I'd taken the approach that a step returns a well defined structure (StepResult) that's available to the next step. If there's bulky data (say a large file etc), then the URI/locator to the resource is passed in the StepResult.
Your workflow is going to need a context to work with - in the example you quote, this would be the name of the file, the location of the archive and so on - so think of a WorkflowContext
Additional thoughts
You might want to consider the following too - if this is something that you're planning to implement as a large scale service/server:
Steps could be in libraries that were dynamically loaded
Workflow definition in an XML/JSON file - again, dynamically reloaded when edited.
Remote invocation and call back - submit job to remote service with a callback API. when the remote service calls back, the workflow execution is picked up at the subsequent step in the flow.
Parallel execution where possible etc.
stateless design
Rolling back can be fit into this structure easily, as each Step will implement its own rollback() method, which the workflow can call (in reverse order preferably) if any of the steps fail.
As for the main question, it really depends on how sophisticated do you want to get. On a basic level, you can define a StepResult interface, which is returned by each step and passed on to the next one.

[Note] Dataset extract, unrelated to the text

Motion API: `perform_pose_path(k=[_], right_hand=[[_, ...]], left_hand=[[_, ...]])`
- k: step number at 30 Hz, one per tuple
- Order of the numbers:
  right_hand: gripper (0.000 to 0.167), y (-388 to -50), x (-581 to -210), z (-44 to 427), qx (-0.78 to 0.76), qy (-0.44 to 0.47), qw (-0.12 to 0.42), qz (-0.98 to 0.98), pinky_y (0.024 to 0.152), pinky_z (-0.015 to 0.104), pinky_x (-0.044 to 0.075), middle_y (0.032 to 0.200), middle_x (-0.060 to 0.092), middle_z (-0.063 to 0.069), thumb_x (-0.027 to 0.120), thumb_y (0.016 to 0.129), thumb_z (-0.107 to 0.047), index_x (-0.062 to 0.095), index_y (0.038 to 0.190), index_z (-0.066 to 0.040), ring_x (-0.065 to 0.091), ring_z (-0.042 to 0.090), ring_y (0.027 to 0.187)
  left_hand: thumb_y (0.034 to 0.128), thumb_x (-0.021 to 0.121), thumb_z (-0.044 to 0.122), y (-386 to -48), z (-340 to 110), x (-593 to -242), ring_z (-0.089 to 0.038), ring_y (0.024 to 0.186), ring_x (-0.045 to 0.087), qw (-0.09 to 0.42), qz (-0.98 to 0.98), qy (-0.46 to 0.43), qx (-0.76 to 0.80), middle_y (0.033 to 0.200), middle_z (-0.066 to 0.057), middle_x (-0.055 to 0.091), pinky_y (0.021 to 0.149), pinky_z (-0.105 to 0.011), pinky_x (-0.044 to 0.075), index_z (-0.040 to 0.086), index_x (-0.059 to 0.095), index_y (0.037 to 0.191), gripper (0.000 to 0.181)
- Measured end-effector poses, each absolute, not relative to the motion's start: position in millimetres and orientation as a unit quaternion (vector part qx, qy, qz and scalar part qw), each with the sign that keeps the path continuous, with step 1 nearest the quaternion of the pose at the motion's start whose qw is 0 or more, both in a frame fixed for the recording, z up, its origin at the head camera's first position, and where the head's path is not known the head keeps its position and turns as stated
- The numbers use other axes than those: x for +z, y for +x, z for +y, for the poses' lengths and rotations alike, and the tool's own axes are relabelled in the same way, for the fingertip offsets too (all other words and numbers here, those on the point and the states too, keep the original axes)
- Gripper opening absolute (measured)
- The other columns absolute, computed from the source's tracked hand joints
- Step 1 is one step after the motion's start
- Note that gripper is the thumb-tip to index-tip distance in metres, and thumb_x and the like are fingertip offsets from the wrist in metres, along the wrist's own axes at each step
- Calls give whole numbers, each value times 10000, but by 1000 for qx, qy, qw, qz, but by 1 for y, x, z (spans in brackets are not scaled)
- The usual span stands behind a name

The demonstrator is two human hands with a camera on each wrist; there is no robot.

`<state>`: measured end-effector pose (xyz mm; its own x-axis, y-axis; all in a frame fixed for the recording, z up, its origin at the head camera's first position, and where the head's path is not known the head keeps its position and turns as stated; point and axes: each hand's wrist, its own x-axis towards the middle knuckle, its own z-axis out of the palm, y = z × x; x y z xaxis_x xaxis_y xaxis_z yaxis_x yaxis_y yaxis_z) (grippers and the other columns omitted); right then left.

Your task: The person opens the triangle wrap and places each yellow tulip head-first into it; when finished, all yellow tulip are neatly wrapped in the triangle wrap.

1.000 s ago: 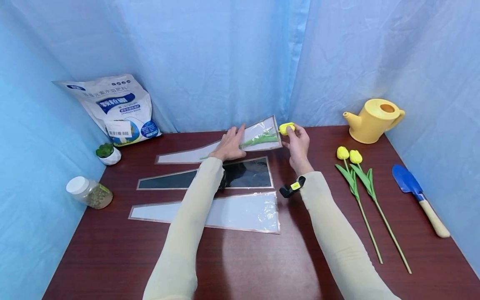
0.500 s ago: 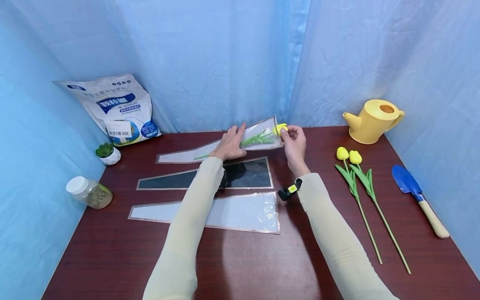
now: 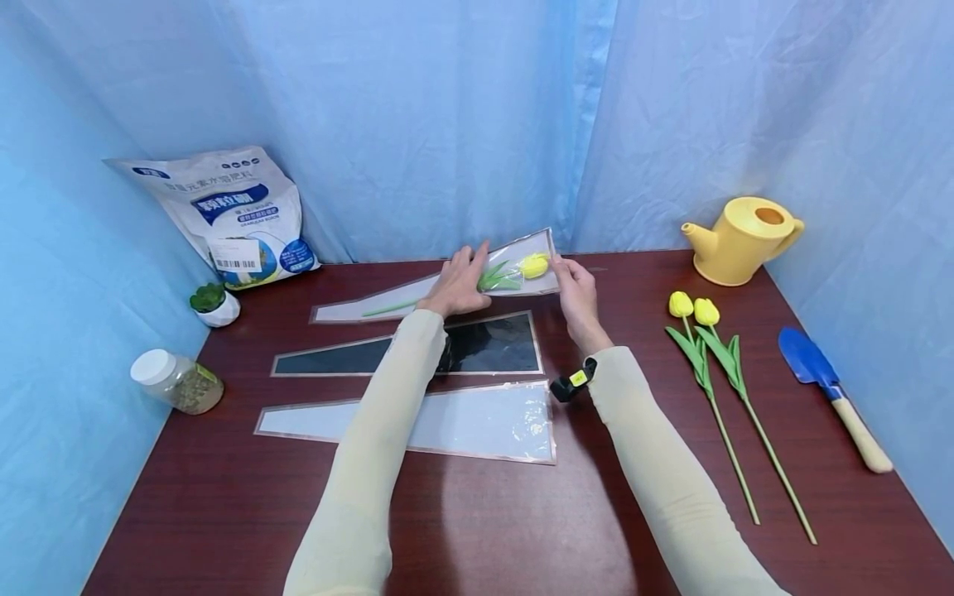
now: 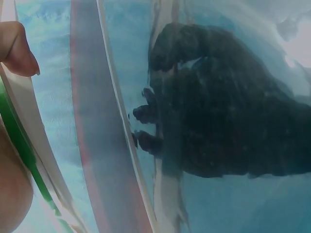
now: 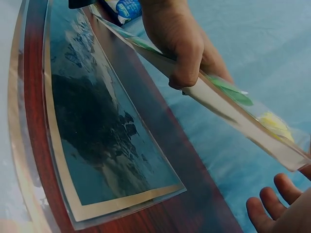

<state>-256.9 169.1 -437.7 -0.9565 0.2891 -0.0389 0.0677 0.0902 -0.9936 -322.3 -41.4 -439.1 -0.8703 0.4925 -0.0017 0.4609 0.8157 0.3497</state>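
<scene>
A yellow tulip (image 3: 533, 266) lies inside a tapered clear flower sleeve (image 3: 350, 311) at the back of the table, its bloom near the wide right end. Across the sleeve's middle, my left hand (image 3: 456, 285) grips it, covering part of the stem. In the right wrist view the left thumb (image 5: 185, 73) bends over the near edge of the raised sleeve. My right hand (image 3: 578, 296) pinches the sleeve's wide end beside the bloom; its other fingers (image 5: 272, 204) curl free below. The left wrist view shows the green stem (image 4: 19, 131) close to the left hand.
In front lie a dark sleeve (image 3: 492, 346) and a white-backed sleeve (image 3: 477, 422). Two yellow tulips (image 3: 706, 312), a blue trowel (image 3: 808, 358) and a yellow watering can (image 3: 734, 244) are right. A fertilizer bag (image 3: 246, 219), succulent (image 3: 216, 306) and jar (image 3: 179, 382) stand left.
The tulip has slid left, its bloom passing from outside the sleeve's wide end to inside. My right hand has followed leftward and gone from the bloom to the sleeve's edge. The left hand stays put.
</scene>
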Motion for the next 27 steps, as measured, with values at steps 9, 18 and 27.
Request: perform_pose_path(k=[9,18,27], right_hand=[[417,-262,-440,171,660,-120,52,-740,924,291,463,1203,630,60,567,1012,-329,641,1274,-14,539,115,1035],[292,-267,-450,180,584,-133,16,-800,878,266,443,1079,649,57,637,958,-243,676,1143,-20,557,148,946],[328,-273,-458,177,540,-130,-24,-831,1018,420,463,1280,647,141,591,999,-294,685,1214,-64,569,291,1161]], left_hand=[[841,714,279,-328,-45,-441,-280,1215,407,50,951,255,170,1385,-146,403,1061,-462,343,159,118,1619,987],[815,748,293,-338,-55,-436,-300,1275,373,84,947,264,160,1457,-168,345,1077,-487,322,214,89,1623,1046],[812,799,412,-347,-67,-440,-293,1310,367,93,948,263,153,1445,-146,366,1125,-518,285,254,111,1620,1073]])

The obvious problem with this approach is that each step should "know" which implementation of StepResult to expect. For small systems this may be acceptable, for larger systems you'd probably need some kind of configurable mapping framework that can be told how to convert the result of the previous step into the input of the next one. So Workflow will call Step, Step returns StepResult, Workflow then calls StepResultConverter (which is your configurable mapping thingy), StepResultConverter returns a StepInput, Workflow then calls the next Step with StepInput and so on.
I've had great success implementing workflow using a finite state machine. It can be as simple or complicated as you like, with multiple workflows linking to each other. Generally an FSM can be implemented as a simple table where the current state of a given object is tracked in a history table by keeping a journal of the transitions on the object and simply retrieving the last entry. So a transition would be of the form:
nextState = TransLookup(currState, Event, [Condition])
If you are implementing a front end you can use this transition information to construct a list of the events available to a given object in its current state.